What I Learned Falling Through Thin Ice into a Frigid Ocean
How to ORIENT ourselves to prevent catastrophe
Posted December 30, 2019
Last winter, I fell through the ice into the frigid Maine ocean.
My fall was not an accident.
While I didn’t purposely seek to submerge half my body in 35-degree water, I was so preoccupied that I ignored the obvious signs that the tide was coming in quickly, and I was in danger.
What preoccupied me wasn’t something upsetting. Nor was I thinking about the past or imagining the future. In fact, I was as present as I could be. I was on the ice because I was photographing the beautiful landscape.
Even the signs that the tide had come in captivated me. The dips in the ice surrounding me were changing color and texture, and just before I fell in, I was so mesmerized by rising bubbles in a watery hole next to me that I actually videotaped them, even though they were clear evidence that I was perched on thin ice.
While it crossed my mind that there shouldn’t be water in a hole beside me if the tide hadn’t come in, I allowed myself to believe that the water in the hole in front of me did not mean that there was water under the fragile ice on which I was standing. That I was capable of being so obtuse remains deeply unnerving.
Ignoring the danger signs, I continued to walk on the ice until it broke beneath me, and I fell into the ocean. I was probably not in grave danger. The water was not yet above my head, and I had time to get out before hypothermia set in. Although it wasn’t simple to climb out over crumbly ice, I didn’t panic. I relied upon the information I’d learned from a video I’d recently seen that demonstrated what to do if one falls through the ice, and adrenaline kept me warm during the 15 minutes it took to get home after I got out of the ocean and off the ice.
Over the next several days, I found myself pondering how I’d allowed my reasoning capacities to vanish so quickly and thoroughly. My conclusion was this: Because I was focused on fulfilling my desire to photograph the ice, I rejected information that interfered with that fulfillment, and I pretended that my fantasy was reality. This may seem obvious, but it led me to some other conclusions that I think are important.

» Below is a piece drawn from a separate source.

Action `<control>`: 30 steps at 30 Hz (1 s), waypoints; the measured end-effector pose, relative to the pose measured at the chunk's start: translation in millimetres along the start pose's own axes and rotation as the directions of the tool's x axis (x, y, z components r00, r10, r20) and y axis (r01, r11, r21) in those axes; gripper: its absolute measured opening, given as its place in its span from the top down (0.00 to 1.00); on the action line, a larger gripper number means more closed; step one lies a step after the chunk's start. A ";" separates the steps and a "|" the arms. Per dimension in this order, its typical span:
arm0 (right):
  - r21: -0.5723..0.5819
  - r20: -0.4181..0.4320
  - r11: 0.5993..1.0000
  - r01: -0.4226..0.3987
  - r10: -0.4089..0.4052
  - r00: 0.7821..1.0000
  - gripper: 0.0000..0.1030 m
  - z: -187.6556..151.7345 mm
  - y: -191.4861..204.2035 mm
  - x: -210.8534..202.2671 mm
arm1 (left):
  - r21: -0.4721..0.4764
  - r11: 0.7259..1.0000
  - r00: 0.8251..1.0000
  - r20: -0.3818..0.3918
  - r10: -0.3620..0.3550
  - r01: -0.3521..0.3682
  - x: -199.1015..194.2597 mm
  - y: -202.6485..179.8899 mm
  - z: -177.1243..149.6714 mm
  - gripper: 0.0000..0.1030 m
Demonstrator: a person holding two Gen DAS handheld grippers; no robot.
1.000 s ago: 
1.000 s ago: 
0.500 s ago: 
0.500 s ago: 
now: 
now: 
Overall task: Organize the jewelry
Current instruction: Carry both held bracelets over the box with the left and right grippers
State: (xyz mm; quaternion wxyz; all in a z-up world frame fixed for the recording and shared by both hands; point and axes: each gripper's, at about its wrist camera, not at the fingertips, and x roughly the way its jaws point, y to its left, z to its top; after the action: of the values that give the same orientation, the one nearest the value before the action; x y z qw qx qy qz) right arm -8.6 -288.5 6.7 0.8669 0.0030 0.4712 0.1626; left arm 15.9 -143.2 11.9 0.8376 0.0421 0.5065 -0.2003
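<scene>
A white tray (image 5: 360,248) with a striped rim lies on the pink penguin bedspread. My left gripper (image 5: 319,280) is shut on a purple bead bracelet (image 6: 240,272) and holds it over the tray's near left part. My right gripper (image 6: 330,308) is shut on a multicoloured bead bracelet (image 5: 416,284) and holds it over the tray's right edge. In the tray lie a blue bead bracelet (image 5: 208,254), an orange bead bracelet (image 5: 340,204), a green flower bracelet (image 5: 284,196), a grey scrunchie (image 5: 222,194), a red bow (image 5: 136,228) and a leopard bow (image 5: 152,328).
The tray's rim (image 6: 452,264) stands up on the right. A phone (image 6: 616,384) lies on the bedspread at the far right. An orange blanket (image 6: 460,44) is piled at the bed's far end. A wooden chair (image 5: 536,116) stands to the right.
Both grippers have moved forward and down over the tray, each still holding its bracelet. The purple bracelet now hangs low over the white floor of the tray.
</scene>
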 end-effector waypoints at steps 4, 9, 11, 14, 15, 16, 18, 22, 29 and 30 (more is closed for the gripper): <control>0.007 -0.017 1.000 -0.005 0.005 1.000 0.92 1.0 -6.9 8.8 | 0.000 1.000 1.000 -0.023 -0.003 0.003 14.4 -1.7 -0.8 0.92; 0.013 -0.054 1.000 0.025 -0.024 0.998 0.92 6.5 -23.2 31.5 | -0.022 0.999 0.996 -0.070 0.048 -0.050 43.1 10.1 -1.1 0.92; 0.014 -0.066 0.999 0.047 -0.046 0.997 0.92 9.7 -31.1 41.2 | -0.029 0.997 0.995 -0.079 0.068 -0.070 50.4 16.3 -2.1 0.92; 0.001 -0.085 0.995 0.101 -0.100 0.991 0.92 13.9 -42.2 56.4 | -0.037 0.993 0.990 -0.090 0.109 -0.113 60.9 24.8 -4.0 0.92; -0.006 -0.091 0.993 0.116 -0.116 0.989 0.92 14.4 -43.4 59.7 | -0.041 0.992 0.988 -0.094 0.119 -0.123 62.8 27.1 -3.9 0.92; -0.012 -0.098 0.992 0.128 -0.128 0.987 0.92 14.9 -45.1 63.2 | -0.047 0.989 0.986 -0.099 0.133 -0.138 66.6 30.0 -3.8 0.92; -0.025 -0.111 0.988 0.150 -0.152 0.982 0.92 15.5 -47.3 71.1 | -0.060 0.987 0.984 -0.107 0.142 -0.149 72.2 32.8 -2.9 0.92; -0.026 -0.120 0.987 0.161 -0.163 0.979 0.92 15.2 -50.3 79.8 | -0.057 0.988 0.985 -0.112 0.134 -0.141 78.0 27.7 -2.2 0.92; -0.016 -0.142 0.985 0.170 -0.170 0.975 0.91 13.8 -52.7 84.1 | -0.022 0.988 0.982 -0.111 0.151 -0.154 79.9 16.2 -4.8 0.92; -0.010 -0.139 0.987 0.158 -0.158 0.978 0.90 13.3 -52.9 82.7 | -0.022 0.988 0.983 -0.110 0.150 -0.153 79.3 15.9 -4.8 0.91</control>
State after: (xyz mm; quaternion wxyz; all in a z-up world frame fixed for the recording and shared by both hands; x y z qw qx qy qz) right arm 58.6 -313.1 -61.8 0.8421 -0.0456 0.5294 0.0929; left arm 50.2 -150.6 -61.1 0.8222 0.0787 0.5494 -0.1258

First, this failure to reason happens to all of us.
We routinely and dangerously fail to address threats to ourselves, our loved ones, and our planet. We are metaphorically falling through the ice, albeit in slow motion, failing to think rationally about many of the grave realities around us. We then fail to take action to protect who and what we love.
Here’s one example:
We all know people who deny that climate change is influenced by humanity’s actions, or who think we’ll adjust to a warming Earth. But most of us who accept the evidence that current global warming is human-caused and may reach a catastrophic tipping point if we don’t change our ways still choose to:
1. Fulfill desires that come with big doses of carbon and/or methane entering the atmosphere.
2. Reject learning about ways to reduce our carbon footprint that will interfere with the fulfillment of those desires.

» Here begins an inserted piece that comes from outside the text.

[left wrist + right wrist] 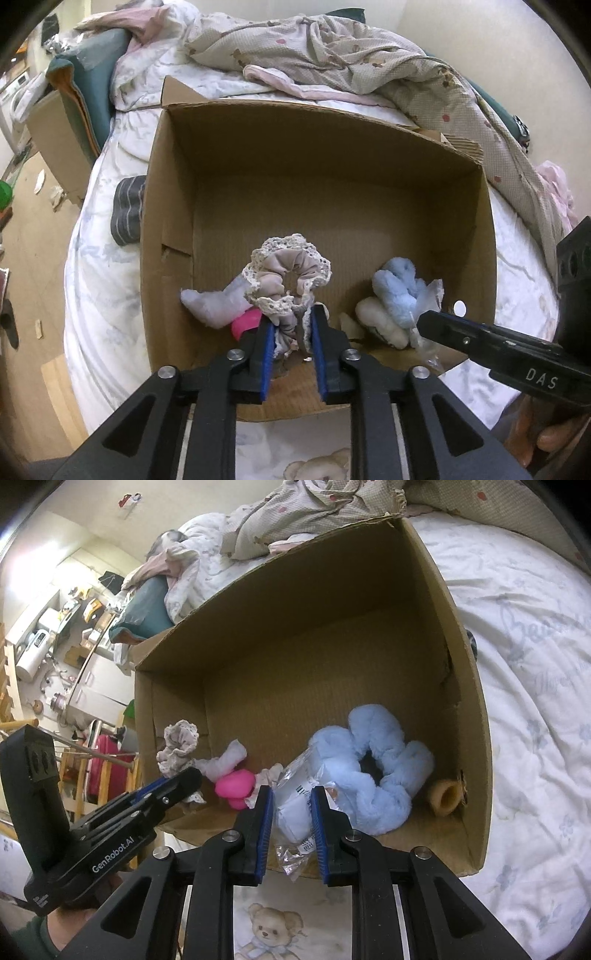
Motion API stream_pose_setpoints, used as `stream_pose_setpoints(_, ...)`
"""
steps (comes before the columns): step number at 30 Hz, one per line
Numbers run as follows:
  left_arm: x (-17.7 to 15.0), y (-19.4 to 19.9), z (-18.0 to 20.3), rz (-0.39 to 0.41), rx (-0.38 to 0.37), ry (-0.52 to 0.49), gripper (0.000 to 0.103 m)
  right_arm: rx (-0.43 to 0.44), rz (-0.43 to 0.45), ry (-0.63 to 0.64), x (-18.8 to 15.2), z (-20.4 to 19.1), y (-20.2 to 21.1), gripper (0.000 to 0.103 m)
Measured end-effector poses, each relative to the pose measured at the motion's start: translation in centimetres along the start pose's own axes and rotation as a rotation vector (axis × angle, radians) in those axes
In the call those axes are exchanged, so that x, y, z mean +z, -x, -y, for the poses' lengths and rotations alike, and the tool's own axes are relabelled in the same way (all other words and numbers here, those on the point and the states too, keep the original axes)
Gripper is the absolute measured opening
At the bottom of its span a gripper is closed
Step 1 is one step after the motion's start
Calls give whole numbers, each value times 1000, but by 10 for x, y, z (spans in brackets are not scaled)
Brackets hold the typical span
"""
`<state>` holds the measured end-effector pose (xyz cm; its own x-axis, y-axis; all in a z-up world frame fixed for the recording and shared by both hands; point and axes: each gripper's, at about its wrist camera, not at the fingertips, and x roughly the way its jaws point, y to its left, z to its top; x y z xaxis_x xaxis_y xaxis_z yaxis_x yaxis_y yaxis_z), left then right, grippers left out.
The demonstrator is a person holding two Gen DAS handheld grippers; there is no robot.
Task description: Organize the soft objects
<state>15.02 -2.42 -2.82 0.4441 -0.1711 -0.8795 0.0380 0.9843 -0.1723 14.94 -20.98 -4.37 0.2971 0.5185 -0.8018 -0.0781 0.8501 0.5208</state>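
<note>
Nearest the lens in each wrist view are two black grippers with blue pads. The left gripper (293,332) has its fingers narrowed around the lower edge of a beige lace-trimmed scrunchie (286,275), which stands up between the pads inside a cardboard box (166,206); whether the pads press on it cannot be told. The right gripper (291,812) pinches a clear plastic packet (299,794) with a printed label too small to read, wrapped around a fluffy blue scrunchie (376,764) lying on the box floor.

Counted in the box: two scrunchies, one pale lilac fabric piece (210,304), one bright pink item (236,782), one cream plush piece (376,317) and one tan ring-shaped object (448,795) in the right corner. The right gripper's body reads "DAS" in the left wrist view; the left gripper's body reads "GenRobot.AI" in the right wrist view.

The box sits on a bed with a white quilt (535,664) bearing faint script and a teddy-bear print (273,930). A dark striped cloth (127,210) lies beside the box. Farther back lies a rumpled patterned blanket (332,48), and beyond it a teal cushion (147,605) and cluttered shelves.
</note>
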Motion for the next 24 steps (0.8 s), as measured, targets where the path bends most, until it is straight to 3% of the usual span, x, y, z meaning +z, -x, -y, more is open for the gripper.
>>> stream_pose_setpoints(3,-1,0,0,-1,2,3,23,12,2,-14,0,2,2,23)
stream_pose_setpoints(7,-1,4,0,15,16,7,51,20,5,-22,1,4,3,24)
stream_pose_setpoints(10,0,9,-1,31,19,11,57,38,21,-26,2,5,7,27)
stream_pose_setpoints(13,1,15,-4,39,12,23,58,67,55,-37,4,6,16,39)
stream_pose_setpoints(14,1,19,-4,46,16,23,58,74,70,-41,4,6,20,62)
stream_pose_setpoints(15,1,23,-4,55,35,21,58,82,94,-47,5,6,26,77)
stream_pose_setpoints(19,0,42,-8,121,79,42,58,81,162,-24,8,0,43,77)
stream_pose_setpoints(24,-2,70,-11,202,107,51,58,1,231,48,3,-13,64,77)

3. Pretend that our choices don’t matter, or our efforts at changing systems will be for naught, or things will all work out through some last-minute technological fix by someone else.
However, there are ways to resist these very human responses to both short-term and long-term dangers.

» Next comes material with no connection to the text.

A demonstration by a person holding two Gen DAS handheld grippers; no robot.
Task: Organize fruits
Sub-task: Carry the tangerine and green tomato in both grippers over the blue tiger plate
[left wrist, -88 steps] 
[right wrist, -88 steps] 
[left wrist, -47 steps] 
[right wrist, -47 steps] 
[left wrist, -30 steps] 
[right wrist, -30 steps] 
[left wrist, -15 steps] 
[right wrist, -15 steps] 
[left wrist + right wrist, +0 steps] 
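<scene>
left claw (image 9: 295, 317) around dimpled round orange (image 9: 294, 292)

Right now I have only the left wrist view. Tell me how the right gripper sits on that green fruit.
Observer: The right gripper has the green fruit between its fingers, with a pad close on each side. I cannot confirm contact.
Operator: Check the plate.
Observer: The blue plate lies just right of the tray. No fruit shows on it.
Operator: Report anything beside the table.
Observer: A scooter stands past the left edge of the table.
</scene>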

The next time I’m preoccupied or distracted in a dangerous situation, I hope that reason will interrupt my fantasy world. But hope is not enough. I need to cultivate and practice ways of thinking and acting to ensure a safe outcome.
I’ve come up with the acronym ORIENT to help me remember the steps to take. I need to:
Observe how my desires and habits are narrowing my ability to see reality clearly.
Reflect upon what distracts me so that I can be cognizant of when distractions might lead to danger.
Inquire about the situation by asking: What is really occurring? What should I pay attention to? What evidence should I be viewing?
Envision what might happen if I don’t make wise choices.
Navigate a new path based on evidence, reason, and my values.
Tackle the situation with soutionary thinking and action.
This ORIENT approach can be useful not only for avoiding personal dangers like falling through the ice but also for avoiding planetary catastrophes.
When we are in danger of allowing our desires to eclipse our values, of burying our heads in the sand through daily distractions, and of pretending our fantasies are a reality, we can ORIENT in similar ways.
What might ORIENTing look like in relation to the climate change example?
We can choose to:
Observe our personal choices and societal systems that contribute to climate change.
Reflect upon what distracts us from working to change both our own habits and the systems that cause harm.
Inquire into our collective impact by doing research to obtain accurate information.
Envision what might happen if we fail to shift societal systems that are destructive and if we don’t personally engage with solutionary thinking and action.
Navigate our new awareness toward what we can most effectively, wisely, and enthusiastically commit to doing.
Tackle the situation by using a solutionary process to avert the worst of climate change.
I invite you to try out this process and ORIENT yourself to a global danger that concerns you, and then to discover what changes you are ready and able to make. I also hope that ORIENTing proves useful in personal situations. It’s been almost a year since I fell through the ice into the ocean, and I’d like to think I’ve learned my lesson. I certainly step onto ice better prepared now, if not fully ORIENTed.